## [REQUIRED ACTION]
Find the line with "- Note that" and the line with "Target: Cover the" in the entries below; output exactly those two lines, every line between them, and no others.

[Opening DATA RECORDS section]

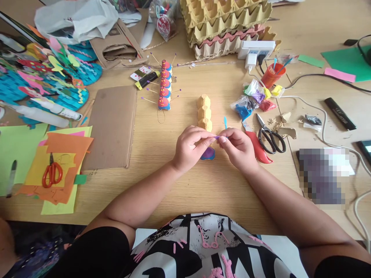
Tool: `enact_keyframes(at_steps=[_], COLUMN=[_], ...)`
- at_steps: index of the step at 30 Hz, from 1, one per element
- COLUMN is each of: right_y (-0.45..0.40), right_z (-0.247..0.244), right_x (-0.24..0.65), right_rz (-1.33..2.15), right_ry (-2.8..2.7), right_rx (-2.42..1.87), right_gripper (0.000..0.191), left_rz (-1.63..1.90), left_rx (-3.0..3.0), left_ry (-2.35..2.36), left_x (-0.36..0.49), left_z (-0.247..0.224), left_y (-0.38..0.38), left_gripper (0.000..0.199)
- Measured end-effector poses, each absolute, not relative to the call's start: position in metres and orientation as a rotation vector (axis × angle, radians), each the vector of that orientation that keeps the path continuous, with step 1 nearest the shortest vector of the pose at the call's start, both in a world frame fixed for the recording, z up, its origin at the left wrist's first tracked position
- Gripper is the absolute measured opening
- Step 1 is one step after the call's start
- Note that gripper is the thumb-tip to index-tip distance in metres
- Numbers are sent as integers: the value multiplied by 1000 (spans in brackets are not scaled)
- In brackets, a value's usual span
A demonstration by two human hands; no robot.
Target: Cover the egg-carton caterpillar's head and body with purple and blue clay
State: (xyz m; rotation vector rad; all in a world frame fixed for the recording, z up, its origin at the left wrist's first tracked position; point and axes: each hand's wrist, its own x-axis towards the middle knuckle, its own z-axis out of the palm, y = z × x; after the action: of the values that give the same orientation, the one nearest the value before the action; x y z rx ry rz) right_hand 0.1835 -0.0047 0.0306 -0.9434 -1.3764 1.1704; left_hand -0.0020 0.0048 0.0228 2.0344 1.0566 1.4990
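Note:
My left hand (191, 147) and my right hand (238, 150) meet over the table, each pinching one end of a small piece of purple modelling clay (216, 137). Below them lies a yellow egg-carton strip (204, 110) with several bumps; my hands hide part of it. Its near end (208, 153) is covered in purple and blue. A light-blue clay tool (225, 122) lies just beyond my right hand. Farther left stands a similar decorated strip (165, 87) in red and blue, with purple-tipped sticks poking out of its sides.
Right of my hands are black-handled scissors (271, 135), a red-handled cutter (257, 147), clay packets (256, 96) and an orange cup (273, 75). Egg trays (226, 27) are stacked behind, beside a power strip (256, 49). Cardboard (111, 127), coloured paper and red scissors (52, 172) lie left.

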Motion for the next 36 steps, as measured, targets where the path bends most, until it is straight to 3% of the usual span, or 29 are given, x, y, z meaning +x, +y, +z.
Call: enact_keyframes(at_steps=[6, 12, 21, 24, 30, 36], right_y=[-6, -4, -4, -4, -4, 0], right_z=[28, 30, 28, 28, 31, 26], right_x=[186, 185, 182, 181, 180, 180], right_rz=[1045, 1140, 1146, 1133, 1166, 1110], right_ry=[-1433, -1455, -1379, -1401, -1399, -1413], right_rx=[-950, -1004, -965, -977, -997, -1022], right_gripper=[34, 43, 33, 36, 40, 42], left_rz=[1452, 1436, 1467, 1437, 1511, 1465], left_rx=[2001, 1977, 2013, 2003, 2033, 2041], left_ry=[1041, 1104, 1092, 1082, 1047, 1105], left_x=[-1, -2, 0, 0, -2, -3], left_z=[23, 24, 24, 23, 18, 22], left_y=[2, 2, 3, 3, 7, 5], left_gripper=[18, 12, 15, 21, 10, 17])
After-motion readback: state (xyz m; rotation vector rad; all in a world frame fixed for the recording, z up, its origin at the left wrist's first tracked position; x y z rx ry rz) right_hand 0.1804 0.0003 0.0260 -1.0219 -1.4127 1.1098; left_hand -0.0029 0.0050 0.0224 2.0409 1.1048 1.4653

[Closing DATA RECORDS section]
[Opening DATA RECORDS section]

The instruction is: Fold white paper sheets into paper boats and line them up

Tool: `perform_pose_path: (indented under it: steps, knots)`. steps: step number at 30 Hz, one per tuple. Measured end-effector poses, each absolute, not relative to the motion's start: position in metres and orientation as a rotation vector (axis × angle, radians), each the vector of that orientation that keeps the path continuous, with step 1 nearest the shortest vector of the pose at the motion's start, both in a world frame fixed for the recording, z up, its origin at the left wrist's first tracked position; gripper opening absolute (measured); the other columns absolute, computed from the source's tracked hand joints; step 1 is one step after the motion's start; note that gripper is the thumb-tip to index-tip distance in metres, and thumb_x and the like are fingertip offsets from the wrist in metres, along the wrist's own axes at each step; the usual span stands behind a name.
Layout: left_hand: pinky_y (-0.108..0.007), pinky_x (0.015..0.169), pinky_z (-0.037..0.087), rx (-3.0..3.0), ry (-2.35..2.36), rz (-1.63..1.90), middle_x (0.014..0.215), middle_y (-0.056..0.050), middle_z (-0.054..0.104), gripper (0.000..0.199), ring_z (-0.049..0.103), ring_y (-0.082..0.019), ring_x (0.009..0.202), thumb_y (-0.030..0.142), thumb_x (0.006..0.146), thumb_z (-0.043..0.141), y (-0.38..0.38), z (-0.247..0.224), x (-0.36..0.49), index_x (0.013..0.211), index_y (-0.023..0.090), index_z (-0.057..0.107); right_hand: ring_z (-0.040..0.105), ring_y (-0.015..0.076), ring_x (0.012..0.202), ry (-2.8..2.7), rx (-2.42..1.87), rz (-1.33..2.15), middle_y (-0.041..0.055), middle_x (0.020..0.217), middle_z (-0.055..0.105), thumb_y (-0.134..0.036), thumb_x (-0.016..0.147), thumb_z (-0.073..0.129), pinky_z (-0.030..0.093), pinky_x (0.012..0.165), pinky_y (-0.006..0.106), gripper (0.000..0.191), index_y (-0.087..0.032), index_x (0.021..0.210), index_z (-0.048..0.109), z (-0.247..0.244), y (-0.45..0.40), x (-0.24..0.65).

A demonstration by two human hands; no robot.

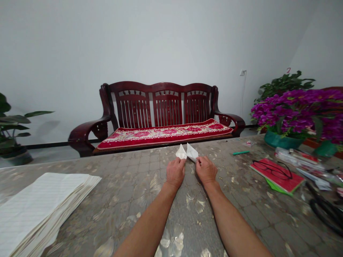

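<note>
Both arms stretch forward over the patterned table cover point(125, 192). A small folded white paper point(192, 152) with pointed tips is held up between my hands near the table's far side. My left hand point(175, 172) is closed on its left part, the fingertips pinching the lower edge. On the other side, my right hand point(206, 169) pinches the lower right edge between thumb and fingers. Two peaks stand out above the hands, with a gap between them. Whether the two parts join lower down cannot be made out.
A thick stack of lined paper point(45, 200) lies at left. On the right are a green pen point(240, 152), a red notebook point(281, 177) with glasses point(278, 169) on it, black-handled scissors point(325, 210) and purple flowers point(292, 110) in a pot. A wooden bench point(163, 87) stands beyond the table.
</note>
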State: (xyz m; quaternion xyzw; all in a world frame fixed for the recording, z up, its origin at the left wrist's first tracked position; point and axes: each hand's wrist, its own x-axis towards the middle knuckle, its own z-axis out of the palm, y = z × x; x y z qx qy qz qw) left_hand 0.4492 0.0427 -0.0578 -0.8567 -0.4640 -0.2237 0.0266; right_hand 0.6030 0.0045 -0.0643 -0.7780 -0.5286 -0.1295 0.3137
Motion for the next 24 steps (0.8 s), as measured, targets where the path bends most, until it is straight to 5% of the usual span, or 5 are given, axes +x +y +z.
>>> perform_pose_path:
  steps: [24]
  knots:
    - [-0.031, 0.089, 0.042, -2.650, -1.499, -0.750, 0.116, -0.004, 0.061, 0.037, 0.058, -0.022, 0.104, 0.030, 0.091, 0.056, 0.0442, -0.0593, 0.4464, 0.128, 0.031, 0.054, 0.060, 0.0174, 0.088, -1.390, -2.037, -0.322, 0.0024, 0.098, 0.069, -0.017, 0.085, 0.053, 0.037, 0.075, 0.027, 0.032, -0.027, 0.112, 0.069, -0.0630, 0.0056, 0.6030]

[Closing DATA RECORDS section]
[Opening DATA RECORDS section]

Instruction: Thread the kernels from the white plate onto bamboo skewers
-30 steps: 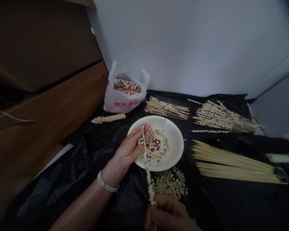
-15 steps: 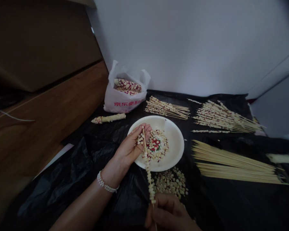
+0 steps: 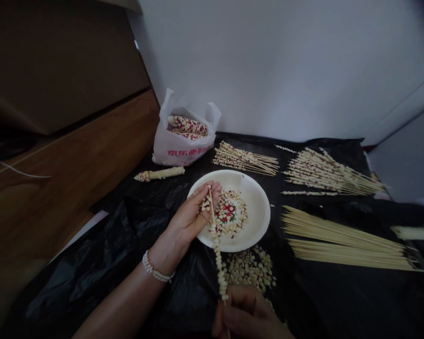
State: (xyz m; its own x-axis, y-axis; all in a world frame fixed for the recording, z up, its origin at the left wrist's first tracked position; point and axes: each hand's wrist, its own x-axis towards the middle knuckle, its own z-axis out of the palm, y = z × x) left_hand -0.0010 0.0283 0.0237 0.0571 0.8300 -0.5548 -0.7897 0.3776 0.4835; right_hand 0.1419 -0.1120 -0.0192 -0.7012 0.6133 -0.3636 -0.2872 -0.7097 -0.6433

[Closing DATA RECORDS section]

## [WRITTEN SOLUTION]
- Note that gripper is the thumb-tip to index-tip distance in metres
- Numbers are sent as integers: the value multiplied by 1000 (spans in brackets are not scaled)
- In brackets, a value's usual span
A demonstration by two human hands; no robot.
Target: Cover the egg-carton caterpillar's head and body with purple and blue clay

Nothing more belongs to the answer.